| To do |
Write out the material below exactly, with no line missing.

....................

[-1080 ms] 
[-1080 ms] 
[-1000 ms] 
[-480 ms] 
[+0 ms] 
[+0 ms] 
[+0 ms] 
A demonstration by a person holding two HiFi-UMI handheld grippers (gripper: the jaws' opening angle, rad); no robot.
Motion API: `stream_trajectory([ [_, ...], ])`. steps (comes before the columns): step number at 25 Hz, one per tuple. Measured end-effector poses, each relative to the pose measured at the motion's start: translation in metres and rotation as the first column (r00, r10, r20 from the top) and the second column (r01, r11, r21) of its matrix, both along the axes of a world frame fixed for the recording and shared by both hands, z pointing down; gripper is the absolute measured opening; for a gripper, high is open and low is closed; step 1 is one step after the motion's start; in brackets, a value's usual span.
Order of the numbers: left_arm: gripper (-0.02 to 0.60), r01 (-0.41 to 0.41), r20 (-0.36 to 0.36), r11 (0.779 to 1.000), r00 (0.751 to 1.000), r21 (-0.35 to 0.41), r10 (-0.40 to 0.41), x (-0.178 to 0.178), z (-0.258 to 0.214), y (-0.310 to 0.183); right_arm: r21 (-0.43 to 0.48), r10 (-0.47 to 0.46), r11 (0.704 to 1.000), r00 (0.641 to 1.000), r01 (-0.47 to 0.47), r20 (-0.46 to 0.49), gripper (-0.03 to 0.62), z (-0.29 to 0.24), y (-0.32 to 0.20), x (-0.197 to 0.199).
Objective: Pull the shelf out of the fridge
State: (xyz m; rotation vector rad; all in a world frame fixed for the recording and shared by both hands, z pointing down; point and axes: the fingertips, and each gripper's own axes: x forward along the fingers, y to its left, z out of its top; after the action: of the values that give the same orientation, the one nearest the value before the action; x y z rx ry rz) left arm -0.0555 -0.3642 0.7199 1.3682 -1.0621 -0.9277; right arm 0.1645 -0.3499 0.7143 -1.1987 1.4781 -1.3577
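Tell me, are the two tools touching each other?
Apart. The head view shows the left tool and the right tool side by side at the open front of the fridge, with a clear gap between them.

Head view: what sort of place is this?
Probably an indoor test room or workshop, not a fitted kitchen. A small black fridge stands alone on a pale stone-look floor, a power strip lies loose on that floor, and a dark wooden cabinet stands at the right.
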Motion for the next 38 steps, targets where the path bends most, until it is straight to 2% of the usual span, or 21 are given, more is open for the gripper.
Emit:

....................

| Task response |
[-1080 ms] 
[-1080 ms] 
[-1000 ms] 
[-480 ms] 
[+0 ms] 
[+0 ms] 
[+0 ms] 
A demonstration by a person holding two HiFi-UMI handheld grippers (gripper: the jaws' opening angle, rad); no robot.
Motion API: `stream_trajectory([ [_, ...], ])`. steps (comes before the columns): step number at 25 Hz, one per tuple. Measured end-effector poses, each relative to the pose measured at the motion's start: translation in metres and rotation as the first column (r00, r10, r20 from the top) and the second column (r01, r11, r21) of its matrix, both along the axes of a world frame fixed for the recording and shared by both hands, z pointing down; gripper is the absolute measured opening; for a gripper, high is open and low is closed; step 1 is one step after the motion's start; in brackets, a value's usual span.
Order of the numbers: left_arm: gripper (-0.02 to 0.60), r01 (-0.41 to 0.41), r20 (-0.36 to 0.36), r11 (0.779 to 1.000), r00 (0.751 to 1.000), r21 (-0.35 to 0.41), r10 (-0.40 to 0.41), x (-0.178 to 0.178), z (-0.258 to 0.214), y (-0.310 to 0.183); right_arm: r21 (-0.43 to 0.48), r10 (-0.47 to 0.46), r11 (0.704 to 1.000), r00 (0.641 to 1.000), r01 (-0.47 to 0.47), r20 (-0.46 to 0.49), gripper (-0.03 to 0.62), z (-0.29 to 0.24), y (-0.32 to 0.20), x (-0.197 to 0.199).
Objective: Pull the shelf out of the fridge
State: (xyz m; rotation vector rad; all in a world frame fixed for the recording and shared by both hands, z pointing down; point and axes: the fingertips, and each gripper's own axes: x forward along the fingers, y to its left, z out of its top; after the action: of the values that give the same orientation, the one nearest the value before the action; x y z rx ry rz) left arm -0.0555 -0.3642 0.7199 1.3682 -1.0621 -0.9277; right arm 0.1645 -0.3499 0.7143 -1.1987 1.4781 -1.3577
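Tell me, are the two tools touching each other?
Apart. The head view shows the left tool and the right tool side by side at the open front of the fridge, with a clear gap between them.

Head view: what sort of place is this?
Probably an indoor test room or workshop, not a fitted kitchen. A small black fridge stands alone on a pale stone-look floor, a power strip lies loose on that floor, and a dark wooden cabinet stands at the right.
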Motion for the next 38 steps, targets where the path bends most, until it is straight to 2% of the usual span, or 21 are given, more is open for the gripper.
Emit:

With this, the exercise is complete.